Throughout the course of our lives, we need to learn again and again how to get behind the Lord and not in front of him; we need to learn how to follow him and not to lead him. This requires that entrust ourselves not to our judgments, but to his. We must remember that “all his works are trustworthy,” even if at times they seem questionable (Psalm 33:4). After all, “he saved us and called us to a holy life, not according to our works but according to his own design” (II Timothy 1:9).
This was the experience of the Apostles Peter, James, and John when the Lord led them up Mount Tabor. It must have been a very unexpected experience for those three, because just before they went up the mountain Jesus had told them of his coming Passion and Death; he speaks of his coming suffering, and then shows them his glory. When he allowed them to see his majesty, the Lord Jesus revealed to them “the profound interpenetration of his being with God, which then becomes pure light. In his oneness with the Father, Jesus is himself ‘light from light.”[2]
In light of what Jesus had told them and of what he had shown them, the Apostles had to struggle to realize that it is through his Passion and Death that his glory will be fully realized in his Resurrection and Ascension to the right hand of the Father. Instead of following him to the cross and, hence, to his glory, they would rather have stayed on the mountain. Is it not the same with us? Would we not rather stay where it is comfortable? And yet the Lord calls us to follow him to the cross, as well, there to wrestle with our sin – with our own failures to love God and neighbor – and to overcome them.
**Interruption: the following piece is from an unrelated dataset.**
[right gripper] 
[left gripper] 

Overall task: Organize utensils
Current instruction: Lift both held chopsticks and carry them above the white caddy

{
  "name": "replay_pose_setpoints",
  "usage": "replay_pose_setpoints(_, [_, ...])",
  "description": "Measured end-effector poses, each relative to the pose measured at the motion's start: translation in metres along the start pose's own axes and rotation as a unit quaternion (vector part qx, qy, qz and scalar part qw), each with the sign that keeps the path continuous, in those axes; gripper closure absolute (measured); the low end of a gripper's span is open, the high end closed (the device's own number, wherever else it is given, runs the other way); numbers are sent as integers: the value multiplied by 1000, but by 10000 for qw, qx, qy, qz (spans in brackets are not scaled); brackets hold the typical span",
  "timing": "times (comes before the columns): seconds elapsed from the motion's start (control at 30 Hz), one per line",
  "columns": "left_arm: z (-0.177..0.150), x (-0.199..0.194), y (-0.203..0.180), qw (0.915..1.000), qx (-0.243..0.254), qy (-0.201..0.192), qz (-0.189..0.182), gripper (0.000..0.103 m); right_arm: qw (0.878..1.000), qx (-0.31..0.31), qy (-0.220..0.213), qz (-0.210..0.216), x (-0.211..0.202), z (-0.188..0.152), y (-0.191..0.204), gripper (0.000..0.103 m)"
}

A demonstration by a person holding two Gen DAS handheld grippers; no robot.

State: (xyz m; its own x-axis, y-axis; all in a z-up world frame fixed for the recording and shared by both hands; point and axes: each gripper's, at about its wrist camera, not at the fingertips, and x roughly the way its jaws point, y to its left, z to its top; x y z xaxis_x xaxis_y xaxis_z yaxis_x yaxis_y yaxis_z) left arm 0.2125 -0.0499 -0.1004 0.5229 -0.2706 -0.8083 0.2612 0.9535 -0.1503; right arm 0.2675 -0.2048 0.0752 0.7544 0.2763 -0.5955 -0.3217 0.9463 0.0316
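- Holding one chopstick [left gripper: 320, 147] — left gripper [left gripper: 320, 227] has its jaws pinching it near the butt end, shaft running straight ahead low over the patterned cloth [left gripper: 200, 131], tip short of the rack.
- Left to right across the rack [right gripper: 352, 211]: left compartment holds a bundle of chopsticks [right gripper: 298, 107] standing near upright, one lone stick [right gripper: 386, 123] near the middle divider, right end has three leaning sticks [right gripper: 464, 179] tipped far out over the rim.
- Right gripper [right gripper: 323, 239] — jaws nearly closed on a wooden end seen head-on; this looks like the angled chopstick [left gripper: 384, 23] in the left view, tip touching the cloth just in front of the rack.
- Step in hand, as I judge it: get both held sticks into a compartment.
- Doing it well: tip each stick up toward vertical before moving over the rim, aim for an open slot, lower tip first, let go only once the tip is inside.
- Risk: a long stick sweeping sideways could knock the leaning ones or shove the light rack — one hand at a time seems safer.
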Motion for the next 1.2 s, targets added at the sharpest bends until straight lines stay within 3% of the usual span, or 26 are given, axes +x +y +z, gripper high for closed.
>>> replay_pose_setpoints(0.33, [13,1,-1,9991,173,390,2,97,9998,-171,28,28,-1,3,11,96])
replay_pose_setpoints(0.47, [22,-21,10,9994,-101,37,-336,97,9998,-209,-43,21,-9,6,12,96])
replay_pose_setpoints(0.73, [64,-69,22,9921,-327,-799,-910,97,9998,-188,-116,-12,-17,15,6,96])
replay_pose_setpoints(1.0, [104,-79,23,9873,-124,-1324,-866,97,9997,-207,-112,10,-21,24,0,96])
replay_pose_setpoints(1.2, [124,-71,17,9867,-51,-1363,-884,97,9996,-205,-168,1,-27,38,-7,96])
Jesus took Peter, James, and John with him up the mountain so that, through them, he might teach us how to overcome our lack of faith and drop our resistance in following Jesus. An the ancient Roman adage says nomen est omen (the name is a sign); consequently we learn this overcoming and conflict in the names of those three Apostles.
First, though, we learn something in the name of that mountain. Jesus took them up Mount Tabor, a solitary mountain rising almost 2,000 feet above the plain surrounding it. Curiously, the name “Tabor” means “the coming light,” and so we can speculate that Jesus wished to reveal something of the light of his Face to them.[3] After all, Saint Matthew tells us when Jesus was transfigured before those three that “his face shone like the sun” (Matthew 17:2).
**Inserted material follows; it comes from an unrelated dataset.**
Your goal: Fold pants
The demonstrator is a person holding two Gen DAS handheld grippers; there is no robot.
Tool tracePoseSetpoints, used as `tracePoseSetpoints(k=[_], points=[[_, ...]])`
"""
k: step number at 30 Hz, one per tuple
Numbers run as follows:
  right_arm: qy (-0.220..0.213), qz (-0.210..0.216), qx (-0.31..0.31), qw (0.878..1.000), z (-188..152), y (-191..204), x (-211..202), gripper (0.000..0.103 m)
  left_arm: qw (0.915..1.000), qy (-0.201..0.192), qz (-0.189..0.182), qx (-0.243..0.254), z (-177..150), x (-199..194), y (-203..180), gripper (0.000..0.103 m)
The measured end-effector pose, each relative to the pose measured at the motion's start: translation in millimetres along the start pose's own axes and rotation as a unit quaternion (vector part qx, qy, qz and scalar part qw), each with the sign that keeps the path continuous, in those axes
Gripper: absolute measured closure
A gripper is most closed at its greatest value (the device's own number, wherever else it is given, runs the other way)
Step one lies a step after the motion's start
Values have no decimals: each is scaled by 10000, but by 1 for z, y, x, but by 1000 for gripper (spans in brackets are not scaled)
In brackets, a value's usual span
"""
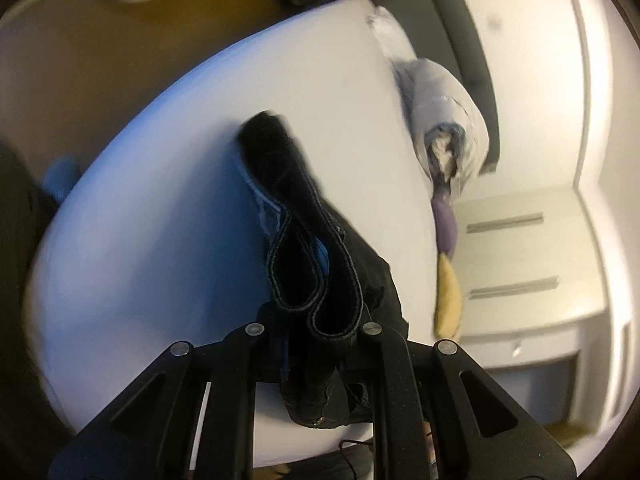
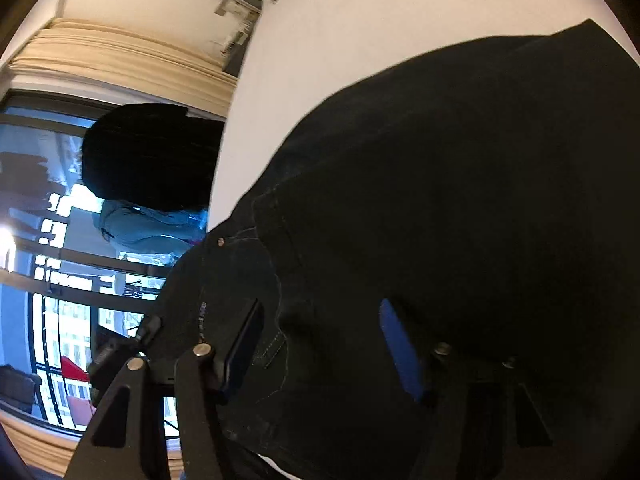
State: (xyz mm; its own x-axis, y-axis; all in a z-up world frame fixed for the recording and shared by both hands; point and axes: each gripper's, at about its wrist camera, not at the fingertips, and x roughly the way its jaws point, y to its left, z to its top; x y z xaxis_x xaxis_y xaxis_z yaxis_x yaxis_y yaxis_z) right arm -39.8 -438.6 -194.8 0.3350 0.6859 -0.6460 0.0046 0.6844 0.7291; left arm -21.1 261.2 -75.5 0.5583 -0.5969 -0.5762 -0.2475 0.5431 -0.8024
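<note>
Black pants lie on a white bed. In the left wrist view my left gripper is shut on the stacked leg hems, which stand up between its fingers, and the legs trail away across the bed. In the right wrist view the pants' waist part with a rivet and pocket seams fills the frame. My right gripper has its blue pads wide apart, with the cloth lying between and over them; I cannot tell if it grips.
A crumpled white duvet with a pillow lies along the bed's far edge. A white drawer cabinet stands beyond it. A large window and a dark shape show beside the bed in the right wrist view.
</note>
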Motion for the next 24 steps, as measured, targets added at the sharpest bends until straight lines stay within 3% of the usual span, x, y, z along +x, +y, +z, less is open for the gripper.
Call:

The name “Peter” means “understanding,” and
he who truly understands himself knows himself to be a sinner. He also knows
that God is thrice holy. For this reason, Saint Anthony of Padua tells us,
Jesus took Peter, and [we] too must take Peter, [we] who believe in Jesus and hope for salvation from Jesus. Peter is the acknowledgment of [our] sins, which consist in these three things: pride in the heart, lust in the flesh, and avarice in the world.[4]
We see this among the first words Peter said to Jesus when he was called on the Sea of Galilee: “Depart for me, for I am a sinful man, O Lord” (Luke 5:8). Here, Peter demonstrated a profound understanding of himself. Do we have the same understanding of ourselves? Do we recognize our sinfulness?
Even so, while recognizing and acknowledging his sinfulness, Peter’s pride kept him from always following Jesus’ lead, even though he knew him to be “the Christ, the Son of the living God” (Matthew 16:16). It was Peter’s pride that led him to say to the divine Master when he predicted his Passion, “God forbid, Lord! This shall never happen to you” (Matthew 16:22). Later yet, as Jesus was being taken away to be crucified, Peter’s eyes met the Lord’s and Peter “went out and wept bitterly” because of his sinful pride (cf. Luke 22:61, 62). When was the last time we wept because of our sinful pride? If Peter repeatedly acknowledged his sins to the Lord Jesus, you and I must do the same. Jesus took Peter up the mountain to teach us the importance of acknowledging and confessing our sins.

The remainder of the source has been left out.